#### [Exercise directions]
Your answer is one number: the count of lines below that hold the word "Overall".

#### [Information supplied]
**********
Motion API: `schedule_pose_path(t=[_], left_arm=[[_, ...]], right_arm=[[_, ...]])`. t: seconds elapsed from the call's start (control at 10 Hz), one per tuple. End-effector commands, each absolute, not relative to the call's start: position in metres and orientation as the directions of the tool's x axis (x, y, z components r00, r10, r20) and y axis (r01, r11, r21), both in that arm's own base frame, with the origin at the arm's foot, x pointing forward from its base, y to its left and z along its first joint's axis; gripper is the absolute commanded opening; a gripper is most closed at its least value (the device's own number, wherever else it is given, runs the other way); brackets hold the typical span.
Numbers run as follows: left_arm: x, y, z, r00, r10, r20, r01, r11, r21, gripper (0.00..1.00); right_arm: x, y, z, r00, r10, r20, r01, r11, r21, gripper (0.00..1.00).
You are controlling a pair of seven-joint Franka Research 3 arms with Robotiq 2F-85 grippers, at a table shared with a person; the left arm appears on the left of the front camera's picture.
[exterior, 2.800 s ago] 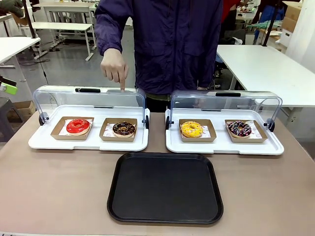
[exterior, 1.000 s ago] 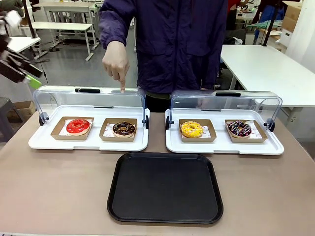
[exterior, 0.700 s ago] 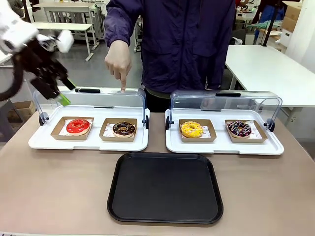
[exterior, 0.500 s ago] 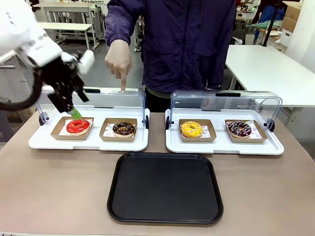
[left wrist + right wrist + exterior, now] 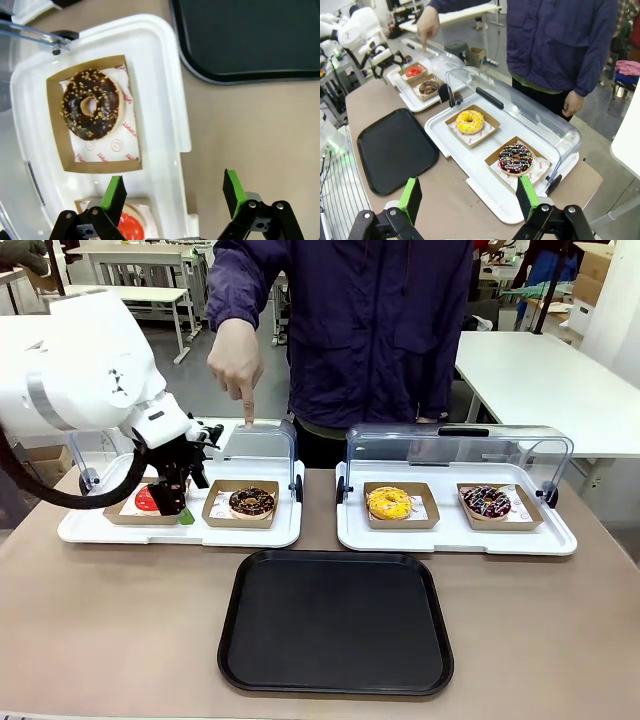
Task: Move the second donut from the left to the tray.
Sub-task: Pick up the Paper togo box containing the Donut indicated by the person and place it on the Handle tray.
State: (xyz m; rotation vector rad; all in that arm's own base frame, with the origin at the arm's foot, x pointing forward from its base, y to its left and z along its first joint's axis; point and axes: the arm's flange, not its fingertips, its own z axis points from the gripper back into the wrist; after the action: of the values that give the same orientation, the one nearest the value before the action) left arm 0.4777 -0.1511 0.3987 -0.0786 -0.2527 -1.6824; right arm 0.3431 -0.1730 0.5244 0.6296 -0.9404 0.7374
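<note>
Your left claw is released: in the left wrist view its green fingers stand wide apart with nothing between them. You see it low over the near part of the left white tray, between the red donut and the chocolate donut. You cannot tell from the front whether it touches the tray. From the wrist, one finger sits over the corner of the red donut's cardboard, and the other over the bare table past the white tray's rim.

The chocolate donut, dark icing with yellowish drizzle, lies flat in its small cardboard tray. It is second from the left, on the left white tray, beneath the raised clear lid. It is apart from the black tray, which lies on the table nearer you, in front of the gap between the two white trays.

The person's hand hangs above the lid's far edge, index finger pointing straight down behind the chocolate donut.

Your right claw is released too, fingers spread and holding nothing, raised above the table on the right side. Below it you look down on the right white tray with the yellow donut and the sprinkled donut, each in its own cardboard.
</note>
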Motion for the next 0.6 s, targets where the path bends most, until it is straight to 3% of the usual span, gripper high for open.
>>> schedule_pose_path(t=[0.0,0.1,0.5], left_arm=[[0.488,-0.147,0.405,-0.052,-0.981,0.185,0.998,-0.043,0.056,1.0],[0.478,-0.151,0.399,-0.129,-0.971,0.199,0.987,-0.107,0.12,1.0],[0.482,-0.151,0.392,-0.095,-0.981,0.171,0.988,-0.072,0.136,1.0]], right_arm=[[0.346,-0.173,0.525,0.356,0.269,0.895,-0.795,0.59,0.139,1.0],[0.346,-0.173,0.525,0.356,0.269,0.895,-0.795,0.59,0.139,1.0],[0.346,-0.173,0.525,0.356,0.269,0.895,-0.795,0.59,0.139,1.0]])
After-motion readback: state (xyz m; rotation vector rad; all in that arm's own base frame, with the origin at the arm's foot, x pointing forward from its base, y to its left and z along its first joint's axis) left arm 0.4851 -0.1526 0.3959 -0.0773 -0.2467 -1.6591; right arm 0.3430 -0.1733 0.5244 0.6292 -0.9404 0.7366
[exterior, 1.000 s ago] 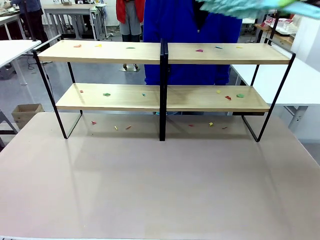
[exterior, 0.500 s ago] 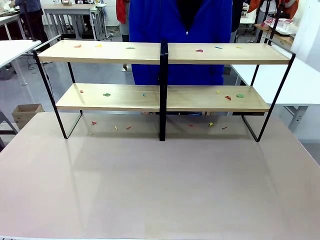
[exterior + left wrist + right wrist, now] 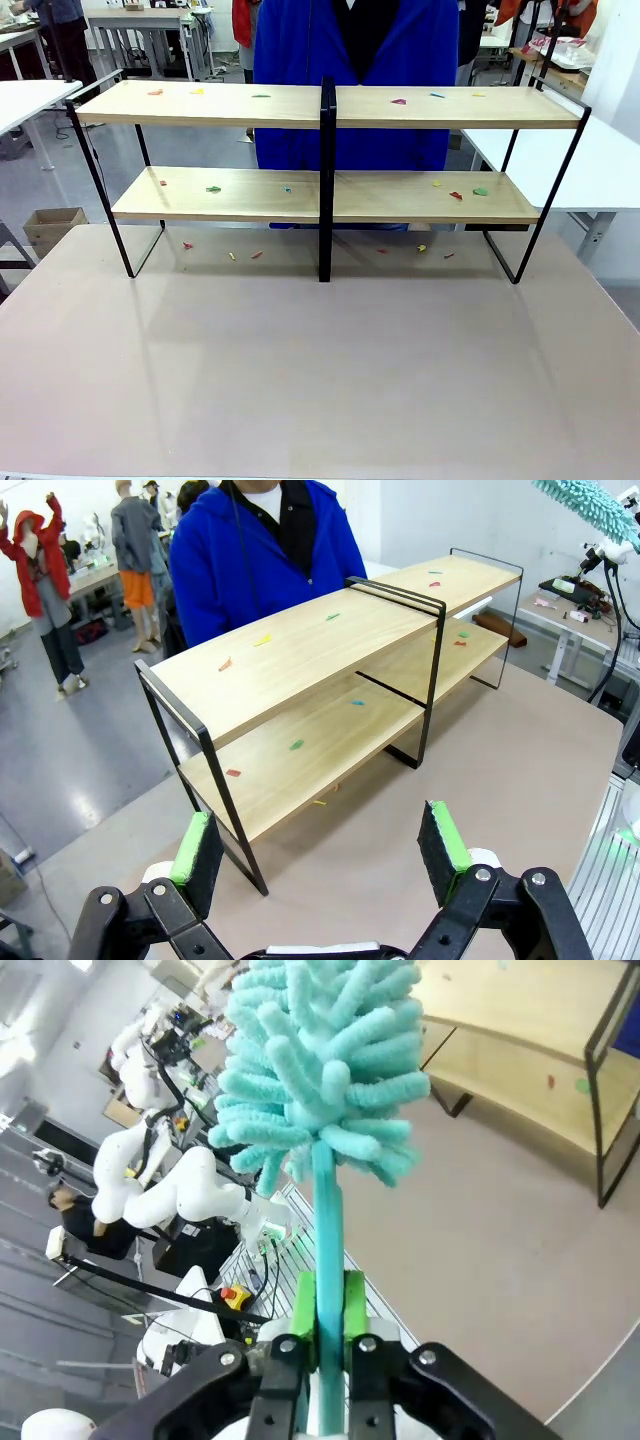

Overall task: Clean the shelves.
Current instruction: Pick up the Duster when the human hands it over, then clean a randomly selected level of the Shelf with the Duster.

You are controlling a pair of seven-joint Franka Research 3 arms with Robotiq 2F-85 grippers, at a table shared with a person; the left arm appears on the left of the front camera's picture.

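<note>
Spread, empty left gripper [image 3: 320, 852]; right gripper [image 3: 328, 1310] clamped on a teal duster [image 3: 310, 1070].
The left gripper's jaws stand wide apart, touching nothing, facing the shelves [image 3: 250, 195]. These stand at the far side of the beige tabletop [image 3: 320, 380], with coloured scraps [image 3: 213, 188] on both boards and a person in a blue jacket [image 3: 300, 60] just behind. The right gripper pinches the duster's handle, the fluffy head beyond its fingertips.
</note>
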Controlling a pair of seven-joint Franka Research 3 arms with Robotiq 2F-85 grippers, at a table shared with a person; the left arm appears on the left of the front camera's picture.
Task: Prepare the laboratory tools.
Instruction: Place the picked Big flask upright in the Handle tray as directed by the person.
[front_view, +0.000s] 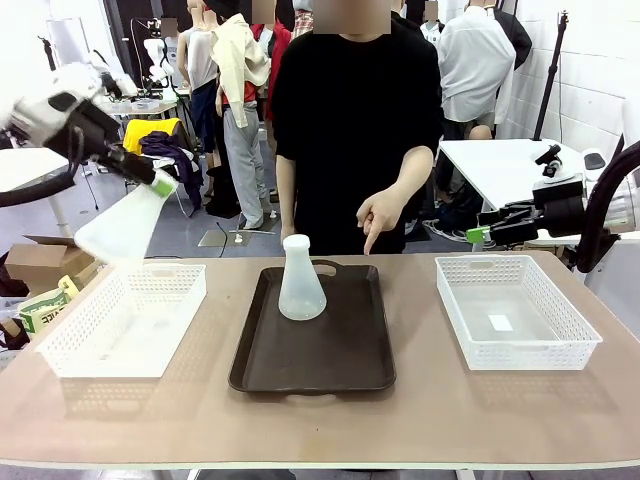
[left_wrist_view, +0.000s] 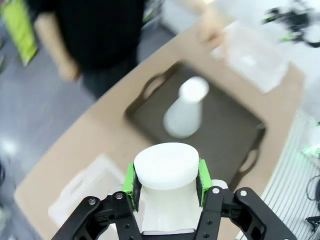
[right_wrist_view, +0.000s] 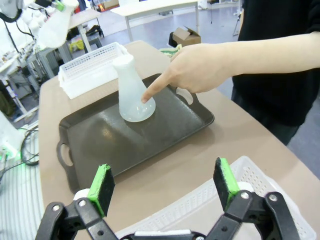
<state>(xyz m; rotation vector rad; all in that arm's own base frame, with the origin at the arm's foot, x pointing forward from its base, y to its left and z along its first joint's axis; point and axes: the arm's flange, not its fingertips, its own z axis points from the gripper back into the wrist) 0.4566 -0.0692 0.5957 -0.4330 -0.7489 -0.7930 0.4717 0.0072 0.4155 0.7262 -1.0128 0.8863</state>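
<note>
Two frosted, translucent white conical flasks are in play. Nearest the bench's front edge lies the dark brown tray (front_view: 340, 350), mid-bench between two white lattice baskets, the left basket (front_view: 125, 320) and the right basket (front_view: 515, 315). The standing flask (front_view: 301, 280) is upright at the tray's far left part. Above the left basket, the left gripper (front_view: 150, 180) clamps the lifted flask (front_view: 125, 225) by its neck, base tilted down. The right gripper (right_wrist_view: 165, 187) hangs open near the bench's right end. Beyond, the person's hand (front_view: 380, 215) points down at the tray.
</note>
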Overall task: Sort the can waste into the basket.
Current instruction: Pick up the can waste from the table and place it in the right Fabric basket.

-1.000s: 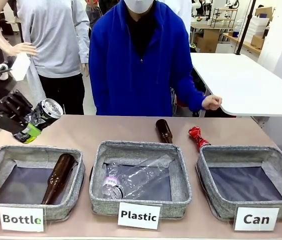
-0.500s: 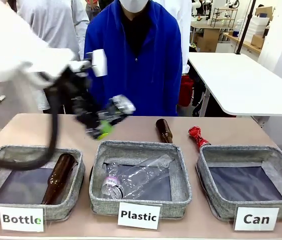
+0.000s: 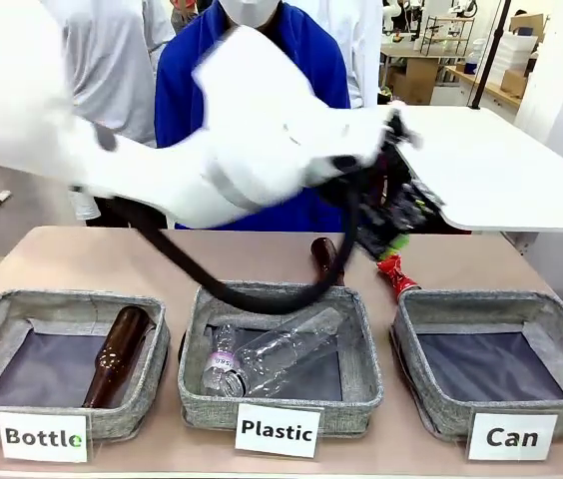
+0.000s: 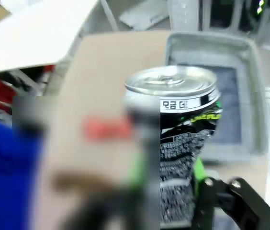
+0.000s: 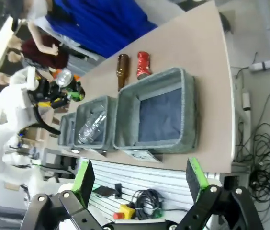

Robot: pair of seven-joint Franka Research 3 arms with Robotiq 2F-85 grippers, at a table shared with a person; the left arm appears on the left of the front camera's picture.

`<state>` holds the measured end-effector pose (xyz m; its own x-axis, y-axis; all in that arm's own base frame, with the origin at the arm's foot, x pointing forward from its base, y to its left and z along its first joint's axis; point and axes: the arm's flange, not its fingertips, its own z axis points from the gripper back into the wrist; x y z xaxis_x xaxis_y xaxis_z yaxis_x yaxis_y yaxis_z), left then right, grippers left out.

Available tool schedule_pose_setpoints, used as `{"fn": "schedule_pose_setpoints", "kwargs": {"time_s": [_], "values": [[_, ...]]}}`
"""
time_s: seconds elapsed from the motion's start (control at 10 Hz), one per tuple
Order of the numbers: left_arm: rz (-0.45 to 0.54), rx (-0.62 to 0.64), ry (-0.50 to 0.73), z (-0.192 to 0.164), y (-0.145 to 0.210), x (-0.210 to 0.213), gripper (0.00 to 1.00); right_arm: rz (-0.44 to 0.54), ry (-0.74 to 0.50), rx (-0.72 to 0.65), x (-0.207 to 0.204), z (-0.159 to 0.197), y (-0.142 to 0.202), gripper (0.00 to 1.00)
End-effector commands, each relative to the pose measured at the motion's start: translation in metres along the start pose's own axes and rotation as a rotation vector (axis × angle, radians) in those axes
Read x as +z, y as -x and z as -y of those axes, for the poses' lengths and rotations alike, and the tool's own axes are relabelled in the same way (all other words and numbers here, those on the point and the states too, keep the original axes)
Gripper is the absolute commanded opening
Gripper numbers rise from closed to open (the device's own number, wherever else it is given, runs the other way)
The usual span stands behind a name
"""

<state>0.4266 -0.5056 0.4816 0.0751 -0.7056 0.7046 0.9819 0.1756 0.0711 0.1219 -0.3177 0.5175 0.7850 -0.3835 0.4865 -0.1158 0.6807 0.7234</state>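
1. Silver-grey metal with dark print: one crushed can (image 4: 185, 139) is clamped between the two fingers of the left gripper (image 4: 173, 191), lid end up in the left wrist view (motion blur softens everything there).
2. From the front, the left arm (image 3: 212, 150) stretches across from picture left to the right half. Its gripper hangs in the air over the far part of the tabletop (image 3: 162, 264).
3. That gripper is just above the red crushed can (image 3: 396, 271), which lies on the tabletop just behind the far left corner of the "Can" basket (image 3: 481, 299).
4. The "Can" basket shows its dark liner.
5. A brown glass bottle (image 3: 327, 261) lies near the red can, behind the "Plastic" basket (image 3: 202, 409).
6. The right gripper (image 5: 140, 182) is spread wide, with nothing between its green pads (it sits off the robot's side of the tabletop).
7. The "Bottle" basket (image 3: 62, 299) holds a second brown bottle (image 3: 117, 354). The "Plastic" basket holds a clear plastic bottle (image 3: 277, 354).
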Motion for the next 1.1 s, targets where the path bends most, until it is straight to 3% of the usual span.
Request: {"fn": "schedule_pose_setpoints", "kwargs": {"time_s": [0.0, 0.1, 0.3, 0.9, 1.0], "values": [[-0.059, 0.051, -0.025, 0.005, -0.031, -0.061, 0.44, 0.057, 0.009, 0.033, 0.014, 0.021, -0.003, 1.00], [-0.080, 0.049, -0.028, 0.013, -0.036, -0.086, 0.44, 0.000, 0.000, 0.000, 0.000, 0.000, 0.000, 1.00], [-0.135, -0.003, 0.000, 0.021, -0.042, -0.120, 0.44, 0.000, 0.000, 0.000, 0.000, 0.000, 0.000, 1.00], [-0.237, -0.211, 0.228, 0.060, -0.043, -0.140, 0.44, 0.000, 0.000, 0.000, 0.000, 0.000, 0.000, 1.00], [-0.224, -0.216, 0.243, 0.062, -0.043, -0.138, 0.55, 0.000, 0.000, 0.000, 0.000, 0.000, 0.000, 1.00]]}}
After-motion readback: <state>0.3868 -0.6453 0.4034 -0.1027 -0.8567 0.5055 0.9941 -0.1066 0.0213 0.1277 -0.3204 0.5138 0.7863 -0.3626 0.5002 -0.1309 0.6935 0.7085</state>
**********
#### [Result below]
2